━━━━━ DATA RECORDS

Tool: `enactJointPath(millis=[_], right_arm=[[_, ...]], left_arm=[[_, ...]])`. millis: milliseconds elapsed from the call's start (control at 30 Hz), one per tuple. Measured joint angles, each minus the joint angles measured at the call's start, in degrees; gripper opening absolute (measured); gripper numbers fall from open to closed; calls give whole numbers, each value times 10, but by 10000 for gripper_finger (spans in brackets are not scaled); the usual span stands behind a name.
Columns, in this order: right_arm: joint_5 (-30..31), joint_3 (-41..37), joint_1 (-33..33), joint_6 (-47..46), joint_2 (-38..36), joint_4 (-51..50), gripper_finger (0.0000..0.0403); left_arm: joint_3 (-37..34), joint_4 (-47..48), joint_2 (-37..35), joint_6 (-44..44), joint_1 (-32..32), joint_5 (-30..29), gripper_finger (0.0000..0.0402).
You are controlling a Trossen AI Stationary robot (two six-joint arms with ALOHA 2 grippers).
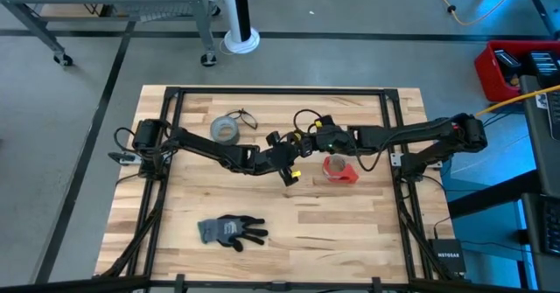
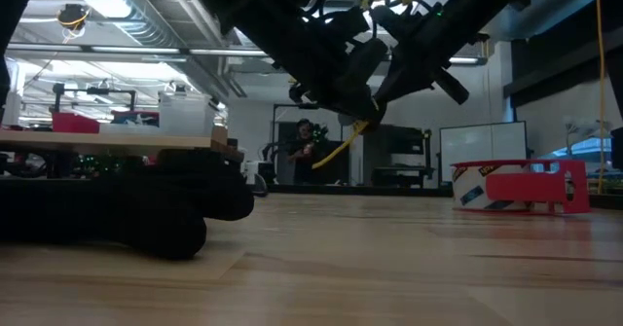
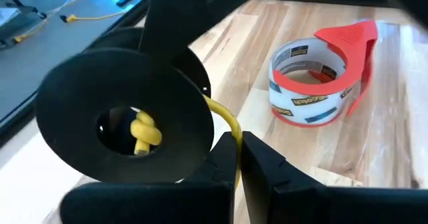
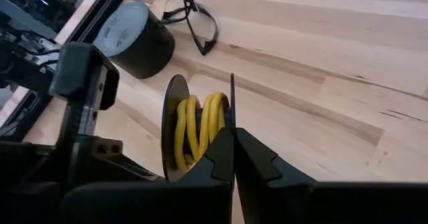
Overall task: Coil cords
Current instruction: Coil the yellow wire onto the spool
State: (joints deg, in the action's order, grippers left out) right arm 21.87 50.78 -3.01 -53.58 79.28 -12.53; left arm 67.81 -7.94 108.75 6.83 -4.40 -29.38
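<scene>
A black spool (image 3: 120, 117) with two thin flanges carries several turns of the yellow cord (image 4: 197, 127), and a yellow knot (image 3: 144, 132) shows in its centre hole. Both grippers meet at it above the table's middle. My right gripper (image 4: 233, 134) is shut on one flange. My left gripper (image 3: 239, 140) is shut on the yellow strand that leads off the spool. In the low view the cord (image 2: 341, 146) hangs clear of the tabletop under the two grippers. My left gripper pinches the yellow cord's free stretch (image 3: 231, 125) between its two fingers, a short way from the spool. The strand curves from the spool's rim in between the fingers, clear of the table. My right gripper pinches the rim of the spool's thin black flange (image 4: 231, 97) between its two fingers, slanting down from the table's right. The spool stands on edge, lifted clear of the table.
A red tape dispenser (image 1: 339, 169) sits just right of the grippers. A grey tape roll (image 1: 226, 129) and a pair of glasses (image 1: 245, 116) lie at the far left of centre. A dark glove (image 1: 232, 230) lies near the front edge.
</scene>
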Motion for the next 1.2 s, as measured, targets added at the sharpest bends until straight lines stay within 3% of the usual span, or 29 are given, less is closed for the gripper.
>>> enactJointPath(millis=[600, 1200], right_arm=[[-19, 0, 0, 12, -1, 25, 5], [-19, 1, 0, 14, -1, 22, 5]], left_arm=[[-1, 15, 0, -10, 0, 24, 67], [-1, 93, 0, 37, -5, 23, 72]])
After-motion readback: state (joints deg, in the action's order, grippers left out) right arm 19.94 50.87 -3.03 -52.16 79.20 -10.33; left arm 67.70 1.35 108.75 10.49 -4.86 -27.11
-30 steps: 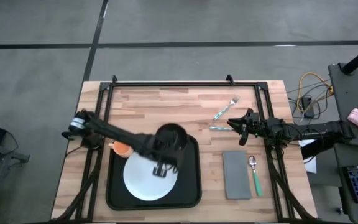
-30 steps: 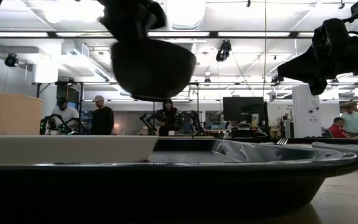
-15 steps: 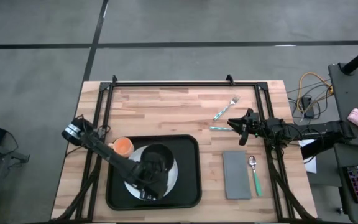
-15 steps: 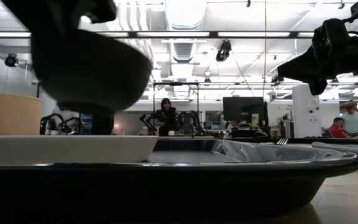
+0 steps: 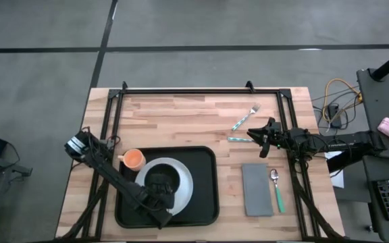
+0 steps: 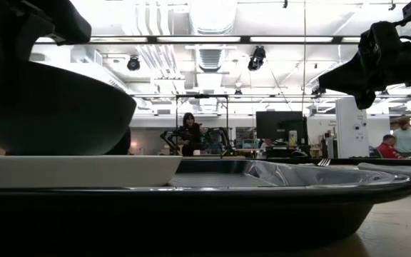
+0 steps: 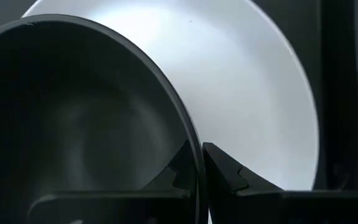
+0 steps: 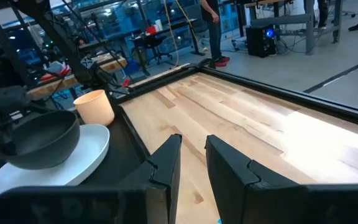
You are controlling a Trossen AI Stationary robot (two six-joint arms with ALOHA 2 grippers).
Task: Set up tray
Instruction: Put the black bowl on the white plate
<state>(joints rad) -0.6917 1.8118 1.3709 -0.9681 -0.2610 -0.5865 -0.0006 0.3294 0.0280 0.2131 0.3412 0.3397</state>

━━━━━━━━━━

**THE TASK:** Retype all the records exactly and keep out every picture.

**RESPONSE FOR THIS EXERCISE:**
Tool: `enactJointPath(millis=[_], right_arm=[[_, ...]], left_arm=[[_, ...]])`. millis: milliseconds elapsed from the call's start (control at 30 Hz), one per tuple. Measured joint angles, each minus the joint angles measured at the call's start, in degrees; gripper opening absolute (measured); gripper numbers fall from open to closed; calls give whole numbers, each value times 10, but by 10000 for gripper_finger (spans in brackets are not scaled); the usual span stands behind a name.
Columns, in this order: right_arm: joint_5 (-30..31), joint_3 (-41..37), joint_1 (-33..33), joint_6 (-47..46), joint_2 (-38..36), joint_4 (-51..50), gripper_finger (0.0000..0.0403); left_arm: joint_3 (-37..34), joint_4 (-47..48), joint_2 (-37..35), joint_6 (-44..44), joint_1 (-32..32), joint_5 (-30..29), gripper_finger (0.0000..0.0402).
You are controlling a Trossen AI Stationary robot (two six-joint arms with ALOHA 2 grippers).
Overall task: Coil cords
Current instruction: Coil the yellow wire onto the spool
State: (joints deg, in the action's order, grippers left out) right arm 21.87 50.78 -3.01 -53.58 79.28 -12.53; left arm 67.81 -7.94 108.75 6.83 -4.40 -29.38
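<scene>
A black spool (image 3: 120, 117) with two thin flanges carries several turns of the yellow cord (image 4: 197, 127), and a yellow knot (image 3: 144, 132) shows in its centre hole. Both grippers meet at it above the table's middle. My right gripper (image 4: 233, 134) is shut on one flange. My left gripper (image 3: 239, 140) is shut on the yellow strand that leads off the spool. In the low view the cord (image 2: 341, 146) hangs clear of the tabletop under the two grippers. My left gripper pinches the yellow cord's free stretch (image 3: 231, 125) between its two fingers, a short way from the spool. The strand curves from the spool's rim in between the fingers, clear of the table. My right gripper pinches the rim of the spool's thin black flange (image 4: 231, 97) between its two fingers, slanting down from the table's right. The spool stands on edge, lifted clear of the table.
A red tape dispenser (image 1: 339, 169) sits just right of the grippers. A grey tape roll (image 1: 226, 129) and a pair of glasses (image 1: 245, 116) lie at the far left of centre. A dark glove (image 1: 232, 230) lies near the front edge.
</scene>
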Motion for the next 1.2 s, as measured, targets added at the sharpest bends until straight lines stay within 3% of the usual span, or 29 are given, less is closed for the gripper.
>>> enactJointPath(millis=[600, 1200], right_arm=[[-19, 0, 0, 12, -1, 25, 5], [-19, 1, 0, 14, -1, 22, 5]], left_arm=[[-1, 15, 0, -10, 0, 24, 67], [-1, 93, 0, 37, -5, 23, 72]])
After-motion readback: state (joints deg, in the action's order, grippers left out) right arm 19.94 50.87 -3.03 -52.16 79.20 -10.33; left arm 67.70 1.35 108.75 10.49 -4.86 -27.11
-30 steps: 
-30 steps: 
-15 steps: 
-15 steps: 
+0 steps: 
+0 steps: 
+0 steps: 
+0 steps: 
You are controlling a Trossen AI Stationary robot (two six-joint arms with ALOHA 2 grippers).
Task: Set up tray
Instruction: Put the black bowl on the white plate
<state>(joints rad) -0.6917 1.8118 1.3709 -0.9681 -0.2610 -0.5865 -0.0006 0.3294 0.0280 0.2131 0.3412 0.3397</state>

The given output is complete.